Creating embeddings

The embeddings creation uses env setting for threading and cuda. The Example documents are in the Documents folder. The scripts are in the documents_parsing folder. Use --help for basic instructions.
The parsing script will parse all txt, pdf or json files in the target directory. For json lorebooks a key_storage file will also be created for metadata filtering.
You need to download models for NER parsing. Textacy parses text files with Spacy sentence transformers to automatically generate keys for metadata filters. The default model is en_core_web_lg. See available models at Spacy Models

python -m spacy download en_core_web_sm
python -m spacy download en_core_web_md
python -m spacy download en_core_web_lg

You might want to play with the chunk size and overlap based on your text documents
The example documents include a txt file for 'Skynet' and 'Shodan'
The supported lorebook formats are chub inferred AgnAIstic and SillyTavern original source. For pdf files there is a pdf file of short stories from Fyodor Dostoyevsky included The source is Internet Archive, the copy is in public domain. The pdf text quality is quite poor thought, so I recommend getting another file.
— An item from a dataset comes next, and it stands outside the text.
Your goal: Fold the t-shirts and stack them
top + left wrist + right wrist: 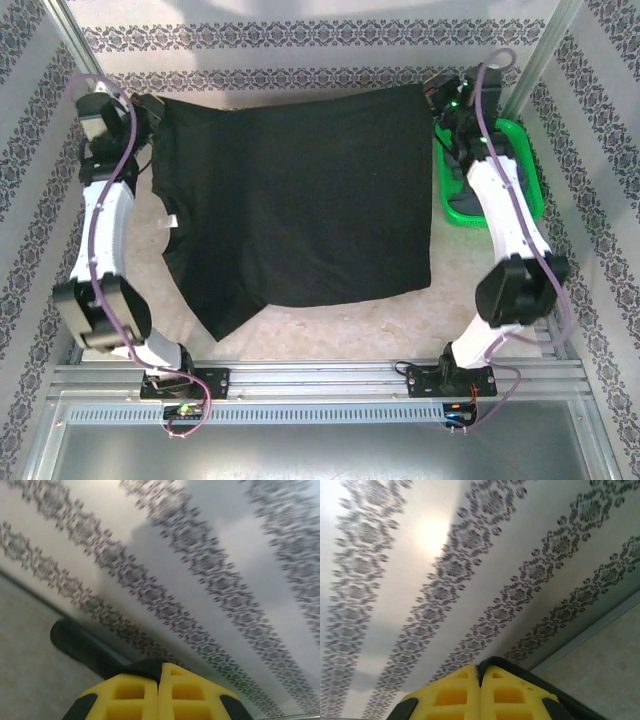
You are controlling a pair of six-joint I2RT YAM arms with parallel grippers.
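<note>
Gripping the black t-shirt (300, 190) by its far corners, the left tool (140, 108) at 10 o'clock and the right tool (445, 100) at 2 o'clock are both pinching shut on cloth, spreading it over the surface (330, 320); no fold or stack is showing yet.

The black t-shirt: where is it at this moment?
In the top view the black t-shirt spans the middle of the table, its far corners pinched by the left gripper and the right gripper, the basket to its right.
</note>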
Performance for files over 200mb is not great. Parsing a large text with a large keyfile will result in poor performance. It's more effective to have smaller colletions that have their own keyfiles rather that one large collection with one keyfile. I recommend splitting sollections my subject category and then switching as needed.

!!Important!!. You need to make sure that the documents, character_storage and key_storage folders exist.

Textacy parsing will use NER to parse keys from the document using sentence transformers. This keys can be used as Chroma metadata, NOTE: Textacy parsing will create a key file in key_storage that can be used by text parsing. Json files will create keys automatically if present in json file.

python -m document_parsing.textacy_parsing --collection-name skynet --embeddings-type spacy

Parse csv to text

python -m document_parsing.parse_csv_to_text

Parse the documents with. The new document parsing uses multiprocess to parse metadata keys created with parse_ner script. This increases the processing speed with large key files by a significant margin. The old script uses a single thread for processing keys and this can cause significant slowdown with many documents with large keyfiles. You can give the number of threads for the multiprocess with --threads

python -m document_parsing.parse_text_documents
python -m document_parsing.parse_text_documents
python -m document_parsing.parse_json_documents

You can test the embeddings with

python -m document_parsing.test_embeddings  --collection-name skynet --query "Who is John Connor" --embeddings-type llama
python -m document_parsing.test_embeddings  --collection-name skynet2 --query "Who is John Connor" --embeddings-type spacy
python -m document_parsing.test_embeddings  --collection-name hogwarts --query "Who is Charles Rookwood'" --embeddings-type spacy
Optional params Description
--data-directory The directory where your text files are stored. Default "./run_files/documents/skynet"
--collection-name The name of the collection. Default "skynet"
--persist-directory The directory where you want to store the Chroma collection. Default "./run_files/character_storage/"
--key-storage The directory for the collection metadata keys Need to be created with textacy parsing. Default "./run_files/key_storage/"
--chunk-size The text chunk size for parsing. Default "1024"
--chunk-overlap The overlap for text chunks for parsing. Default "0"
--embeddings-type The chosen embeddings type. Default "spacy"